Henry describes in act II scene IV, “my army but a weak and sickly guard. ” The British were also outnumbered by some five to one, as Exeter remarks in act IV scene III, “There’s five to one; besides, they all are fresh. ” Clearly, although Henry may have had considerable powers in persuasion, it is unrealistic to believe that the war with France was neither well planned nor well conceived. The simple fact is, even if we can believe that Henry is an outstanding general, in the sense that he achieved such a remarkable victory against the French, it is hard to believe that these actions are those of a good leader.

The risks are far too extreme; Henry acquired a great deal of luck to have recorded such a victory. Furthermore, the victory is indeed a hollow one, for Henry’s victory at Agincourt was soon swept away, as the British were soon swept from France. Henry’s victory at Agincourt is almost comic. Henry announces on line 72, act IV scene VIII that, “This note doth tell me of ten thousand French; that in this field lie slain. ” British losses we are expected to believe four titled men and, “of all other men but five and twenty. ” It seems that Shakespeare was inferring that the battle was comic and its outcome even more comic.

Such a victory shows that either the French incompetent and unbelievably stupid or the British were nearly invincible.

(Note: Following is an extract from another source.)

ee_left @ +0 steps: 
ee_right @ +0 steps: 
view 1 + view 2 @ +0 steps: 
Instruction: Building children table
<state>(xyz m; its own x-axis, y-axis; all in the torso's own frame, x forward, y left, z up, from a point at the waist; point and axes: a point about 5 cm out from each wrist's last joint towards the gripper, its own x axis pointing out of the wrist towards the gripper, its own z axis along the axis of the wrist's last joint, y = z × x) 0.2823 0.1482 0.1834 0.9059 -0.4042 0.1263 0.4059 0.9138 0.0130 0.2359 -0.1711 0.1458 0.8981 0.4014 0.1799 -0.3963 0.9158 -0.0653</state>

Finally in the epilogue, Shakespeare through the chorus reminds us that the succeeding king, “Lost France and made his England bleed… ” line 12, epilogue. This shows the futility of the acts of Henry V. Because he won in France, the British may see Henry V as a hero. This victory should also be viewed against the motivations in going to war. Henry’s naivety and inability to make decisions is shown when he approached Canterbury on the merits of his claim to the French throne.

A strong and decisive leader would not require the help of men who obviously would have a vested interest in the outcome. As a youth, Henry was hot-headed and strong willed. The decision to invade France in order to further his claim shows that he has changed little. The act of placing British into a battle, where they were outnumbered five to one, is an appalling fact. Henry’s poor judgment and his failure to settle problems within England are unforgettable. In short, the British should be appalled by such a king, there is little doubt his impetuosity could very well have caused even greater problems to Britain.